We have separated this perfect virtue into its several parts. The desires had to be reined in, fear to be suppressed, proper actions to be arranged, debts to be paid; we therefore included self-restraint, bravery, prudence, and justice – assigning to each quality its special function. How then have we formed the conception of virtue? Virtue has been manifested to us by this man's order, propriety, steadfastness, absolute harmony of action, and a greatness of soul that rises superior to everything. Thence has been derived our conception of the happy life, which flows along with steady course, completely under its own control.  How then did we discover this fact? I will tell you: that perfect man, who has attained virtue, never cursed his luck, and never received the results of chance with dejection; he believed that he was citizen and soldier of the universe, accepting his tasks as if they were his orders. Whatever happened, he did not spurn it, as if it were evil and borne in upon him by hazard; he accepted it as if it were assigned to be his duty. "Whatever this may be," he says, "it is my lot; it is rough and it is hard, but I must work diligently at the task."

Necessarily, therefore, the man has shown himself great who has never grieved in evil days and never bewailed his destiny; he has given a clear conception of himself to many men; he has shone forth like a light in the darkness and has turned towards himself the thoughts of all men, because he was gentle and calm and equally compliant with the orders of man and of God.  He possessed perfection of soul, developed to its highest capabilities, inferior only to the mind of God – from whom a part flows down even into this heart of a mortal. But this heart is never more divine than when it reflects upon its mortality, and understands that man was born for the purpose of fulfilling his life, and that the body is not a permanent dwelling, but a sort of inn (with a brief sojourn at that) which is to be left behind when one perceives that one is a burden to the host.  The greatest proof, as I maintain, my dear Lucilius, that the soul proceeds from loftier heights, is if it judges its present situation lowly and narrow, and is not afraid to depart. For he who remembers whence he has come knows whither he is to depart.

We are merely passing though this life, borrowing the things which should be indifferent to us - our body, possessions, husband, wife, children, career, etc.  What we are to demonstrate is duty and honorable use of these indifferents and circumstances.  We ought not to get hung up on mortality, but "we [are to] set eternity before our eyes."  Therefore,

the noble soul, knowing its better nature, while taking care to conduct itself honourably and seriously at the post of duty where it is placed, counts none of these extraneous objects as its own, but uses them as if they were a loan, like a foreign visitor hastening on his way.
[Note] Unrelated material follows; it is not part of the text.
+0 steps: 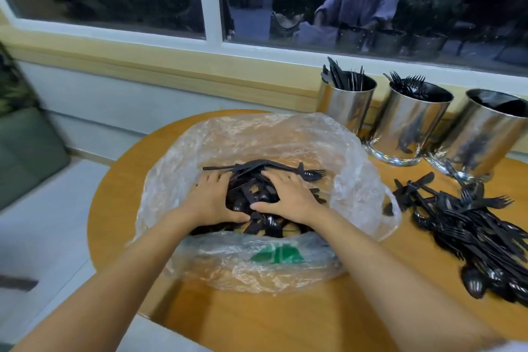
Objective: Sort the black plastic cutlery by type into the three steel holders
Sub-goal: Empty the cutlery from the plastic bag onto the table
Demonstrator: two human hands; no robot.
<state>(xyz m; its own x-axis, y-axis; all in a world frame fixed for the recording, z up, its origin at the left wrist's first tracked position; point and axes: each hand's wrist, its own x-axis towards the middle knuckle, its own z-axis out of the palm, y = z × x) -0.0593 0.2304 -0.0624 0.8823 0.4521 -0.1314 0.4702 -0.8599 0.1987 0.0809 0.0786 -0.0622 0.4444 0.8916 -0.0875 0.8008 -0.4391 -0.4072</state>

The noble soul is steadfast, constant.  "It is indeed consistency that abides; false things do not last."

Whereas, "The greatest proof of an evil mind is unsteadiness, and continued wavering between pretence of virtue and love of vice."

it is a great role – to play the role of one man. But nobody can be one person except the wise man; the rest of us often shift our masks.

...

force yourself to maintain to the very end of life's drama the character which you assumed at the beginning. See to it that men be able to praise you; if not, let them at least identify you.